La habitación era grande, se dio cuenta, de muebles antiguos, pesados y oscuros, el dormitorio principal de una vieja casa. Esos muebles cuyas maderas crujían siempre en su infancia. La chica –sí, era una chica, casi una niña, ahora la distinguía mejor– se demoraba. Su silueta desnuda y escurrida apenas se definía entre las sombras.

En ese momento dejó de pensar y se dispuso a observar a la muchacha. Ella parecía mirarle a su vez. La contempló avanzar hacia la cama y subir de un salto. Con los ojos cerrados se buscó el pene con la mano izquierda entre los pliegues del estómago. Sentía los tobillos de la muchacha aprisionando sus hombros y la respiración se le alteró, el pene comenzó a surgir de la cápsula.

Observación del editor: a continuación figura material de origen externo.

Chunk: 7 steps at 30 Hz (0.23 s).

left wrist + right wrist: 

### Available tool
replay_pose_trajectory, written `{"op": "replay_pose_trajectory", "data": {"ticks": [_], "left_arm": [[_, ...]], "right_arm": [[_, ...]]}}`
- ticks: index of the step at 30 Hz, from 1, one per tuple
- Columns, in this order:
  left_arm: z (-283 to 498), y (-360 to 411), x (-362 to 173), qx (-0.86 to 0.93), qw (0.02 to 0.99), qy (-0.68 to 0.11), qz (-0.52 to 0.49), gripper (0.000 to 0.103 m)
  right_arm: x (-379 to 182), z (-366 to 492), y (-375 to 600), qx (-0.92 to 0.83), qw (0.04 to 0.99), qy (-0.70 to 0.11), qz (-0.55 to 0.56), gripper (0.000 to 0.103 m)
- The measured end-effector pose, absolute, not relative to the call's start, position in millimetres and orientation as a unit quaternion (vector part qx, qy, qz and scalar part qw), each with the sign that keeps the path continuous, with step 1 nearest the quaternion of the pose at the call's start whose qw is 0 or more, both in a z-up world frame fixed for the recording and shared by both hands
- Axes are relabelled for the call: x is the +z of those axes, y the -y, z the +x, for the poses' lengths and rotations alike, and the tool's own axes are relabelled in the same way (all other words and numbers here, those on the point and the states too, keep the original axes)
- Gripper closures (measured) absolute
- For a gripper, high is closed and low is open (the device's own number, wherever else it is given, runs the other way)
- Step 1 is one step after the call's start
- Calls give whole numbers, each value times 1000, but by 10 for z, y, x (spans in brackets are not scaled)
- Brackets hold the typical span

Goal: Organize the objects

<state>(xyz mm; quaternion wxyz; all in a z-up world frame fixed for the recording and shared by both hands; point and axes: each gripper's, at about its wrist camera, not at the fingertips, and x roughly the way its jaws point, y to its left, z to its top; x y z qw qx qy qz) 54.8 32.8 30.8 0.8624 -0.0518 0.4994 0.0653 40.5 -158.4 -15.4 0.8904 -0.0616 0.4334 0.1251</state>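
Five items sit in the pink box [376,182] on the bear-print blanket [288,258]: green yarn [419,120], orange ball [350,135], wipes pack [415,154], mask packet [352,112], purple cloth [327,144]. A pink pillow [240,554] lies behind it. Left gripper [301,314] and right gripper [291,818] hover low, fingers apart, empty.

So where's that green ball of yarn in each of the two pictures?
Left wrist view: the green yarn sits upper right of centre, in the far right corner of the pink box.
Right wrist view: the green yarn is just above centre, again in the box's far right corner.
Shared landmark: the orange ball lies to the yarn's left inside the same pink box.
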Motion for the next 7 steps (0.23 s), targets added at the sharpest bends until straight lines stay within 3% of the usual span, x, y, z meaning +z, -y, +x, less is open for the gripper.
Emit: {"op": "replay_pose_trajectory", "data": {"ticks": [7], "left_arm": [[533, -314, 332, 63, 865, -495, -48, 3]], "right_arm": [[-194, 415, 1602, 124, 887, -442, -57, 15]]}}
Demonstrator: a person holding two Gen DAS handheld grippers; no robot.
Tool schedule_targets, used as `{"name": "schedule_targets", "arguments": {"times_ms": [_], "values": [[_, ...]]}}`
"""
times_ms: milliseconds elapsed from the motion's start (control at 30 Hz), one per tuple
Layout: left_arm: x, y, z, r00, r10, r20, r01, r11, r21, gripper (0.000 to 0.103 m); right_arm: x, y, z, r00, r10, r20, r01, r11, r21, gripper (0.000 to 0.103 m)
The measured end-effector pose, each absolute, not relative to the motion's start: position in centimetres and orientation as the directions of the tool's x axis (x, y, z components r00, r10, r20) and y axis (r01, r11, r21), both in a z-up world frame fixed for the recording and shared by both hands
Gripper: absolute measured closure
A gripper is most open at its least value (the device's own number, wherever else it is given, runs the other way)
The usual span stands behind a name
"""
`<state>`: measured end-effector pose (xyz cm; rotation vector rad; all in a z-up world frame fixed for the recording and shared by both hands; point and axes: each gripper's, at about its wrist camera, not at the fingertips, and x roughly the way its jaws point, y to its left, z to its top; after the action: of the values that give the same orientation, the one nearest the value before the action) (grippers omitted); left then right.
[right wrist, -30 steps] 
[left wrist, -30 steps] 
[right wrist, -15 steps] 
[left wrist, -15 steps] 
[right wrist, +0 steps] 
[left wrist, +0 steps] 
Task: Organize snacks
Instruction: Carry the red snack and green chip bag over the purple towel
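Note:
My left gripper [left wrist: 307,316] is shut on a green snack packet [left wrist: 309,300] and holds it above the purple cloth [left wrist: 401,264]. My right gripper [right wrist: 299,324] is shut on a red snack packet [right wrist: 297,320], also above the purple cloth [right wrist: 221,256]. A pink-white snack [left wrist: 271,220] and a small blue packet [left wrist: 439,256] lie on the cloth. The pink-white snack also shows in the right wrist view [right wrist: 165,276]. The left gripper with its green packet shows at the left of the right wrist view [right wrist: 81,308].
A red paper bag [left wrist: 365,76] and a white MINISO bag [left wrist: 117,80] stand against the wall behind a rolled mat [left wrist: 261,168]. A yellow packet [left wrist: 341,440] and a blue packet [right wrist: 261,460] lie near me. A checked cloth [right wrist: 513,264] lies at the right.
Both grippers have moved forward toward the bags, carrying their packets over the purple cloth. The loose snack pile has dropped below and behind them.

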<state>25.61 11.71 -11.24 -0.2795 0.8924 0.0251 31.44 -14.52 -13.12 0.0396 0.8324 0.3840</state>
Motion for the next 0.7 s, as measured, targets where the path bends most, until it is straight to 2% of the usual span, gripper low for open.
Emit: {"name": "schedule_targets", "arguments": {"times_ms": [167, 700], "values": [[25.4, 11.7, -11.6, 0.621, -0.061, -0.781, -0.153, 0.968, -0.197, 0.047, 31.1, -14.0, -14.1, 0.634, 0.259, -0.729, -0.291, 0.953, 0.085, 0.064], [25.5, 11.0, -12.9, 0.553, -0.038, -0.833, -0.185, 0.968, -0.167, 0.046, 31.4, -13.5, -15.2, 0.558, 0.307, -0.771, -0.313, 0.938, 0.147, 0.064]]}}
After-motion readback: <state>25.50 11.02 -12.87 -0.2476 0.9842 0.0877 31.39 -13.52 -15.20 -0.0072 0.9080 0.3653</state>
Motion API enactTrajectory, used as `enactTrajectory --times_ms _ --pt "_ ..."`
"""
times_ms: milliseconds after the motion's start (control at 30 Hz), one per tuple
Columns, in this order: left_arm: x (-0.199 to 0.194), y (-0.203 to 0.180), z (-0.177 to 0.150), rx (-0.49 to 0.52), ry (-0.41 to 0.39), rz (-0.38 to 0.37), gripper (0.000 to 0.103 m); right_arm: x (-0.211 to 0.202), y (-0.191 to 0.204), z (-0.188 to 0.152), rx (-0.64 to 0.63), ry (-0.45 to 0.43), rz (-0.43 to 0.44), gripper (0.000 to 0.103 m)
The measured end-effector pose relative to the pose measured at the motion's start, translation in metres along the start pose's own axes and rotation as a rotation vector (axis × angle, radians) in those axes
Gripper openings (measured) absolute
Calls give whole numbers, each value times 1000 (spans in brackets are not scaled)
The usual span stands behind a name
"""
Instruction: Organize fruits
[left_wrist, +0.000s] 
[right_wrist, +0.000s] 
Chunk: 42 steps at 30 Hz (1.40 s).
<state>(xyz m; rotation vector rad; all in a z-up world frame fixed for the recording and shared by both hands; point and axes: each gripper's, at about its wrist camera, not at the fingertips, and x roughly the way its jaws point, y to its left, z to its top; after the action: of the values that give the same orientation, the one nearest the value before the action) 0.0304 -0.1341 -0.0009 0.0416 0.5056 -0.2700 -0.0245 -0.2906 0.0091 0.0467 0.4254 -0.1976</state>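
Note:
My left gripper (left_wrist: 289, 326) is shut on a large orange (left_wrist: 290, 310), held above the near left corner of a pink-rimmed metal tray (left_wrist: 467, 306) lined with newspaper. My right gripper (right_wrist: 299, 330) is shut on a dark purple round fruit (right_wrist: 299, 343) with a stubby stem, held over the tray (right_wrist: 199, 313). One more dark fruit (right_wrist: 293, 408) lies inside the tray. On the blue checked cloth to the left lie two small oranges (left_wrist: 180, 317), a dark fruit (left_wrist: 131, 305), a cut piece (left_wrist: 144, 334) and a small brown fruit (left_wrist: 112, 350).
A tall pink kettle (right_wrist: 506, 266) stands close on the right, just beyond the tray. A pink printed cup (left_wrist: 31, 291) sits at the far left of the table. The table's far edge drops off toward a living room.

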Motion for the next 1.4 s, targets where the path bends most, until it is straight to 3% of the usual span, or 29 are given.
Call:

Ahora sentiría el chorro caliente de los orines sobre su rostro; el pulso se le alteró y empezó a masajearse el pene, aguardando. Pero no ocurrió nada y abrió los ojos despacio, con cuidado. Allí arriba, sobre su cabeza, distinguió los muslos flacos y pálidos de la muchacha, que terminaban en la hendidura rosa y apretada de la entrepierna. Aguardó un poco más, pero las piernas se estaban moviendo, se estremecían.

La mujer se encontraba en el reclinatorio, quizás rezando. El muchacho alto, atento a lo que ocurría en la otra habitación, sintió que se había quedado en silencio. Se volvió; le estaba mirando, aún arrodillada. En camisa de dormir parecía un poco regordeta, de amplios pechos que colgaban, oscuros bajo la tela. La conocía, había hablado con ella en dos ocasiones, organizando la cita.

Ambos escucharon la tenue risa juvenil a través de la puerta.

–¿Qué pasa?

–Silencio –le ordenó en voz baja.

Se acercó a él por detrás. Notó su respiración alterada, el contacto de sus gruesos pechos contra su espalda.

–Sé quién es –soltó una débil risa–. Lo he visto bajar del coche en el patio. Quién iba a decirlo, ¿eh? Bajito, regordete…, igual que en las fotos de los periódicos.

En la otra habitación, la chica seguía riendo, una risa de conejo: ji, ji, ji.

–¿Qué tener ahí? Ji, ji, ji, parece bellotita. Déjame que yo arregle eso, hombre.

Empezó a hurgarle la entrepierna. Él se contrajo como si sufriera una sacudida eléctrica y se replegó.

–¡Eh, déjame, déjame, hombre, déjame, ji, ji, ji!… Bueno, si la encuentro. ¿Dónde tenerla?

Flaca, sin pechos, una niña con rostro de vieja, que intentaba cogerle el pene. Roto ya el hechizo, le apartó las manos, loco de furia, hasta que giró el cuerpo, trasteó en la silla y encontró la pistola, la Luger. Temblando de ira, la colocó en la frente de la niña, la sucia perra malhablada, la rata asquerosa que se había atrevido a tocarle.

En la habitación contigua, su asistente escuchó el disparo y transportó el cuerpo desmadejado de la mujer a la cama.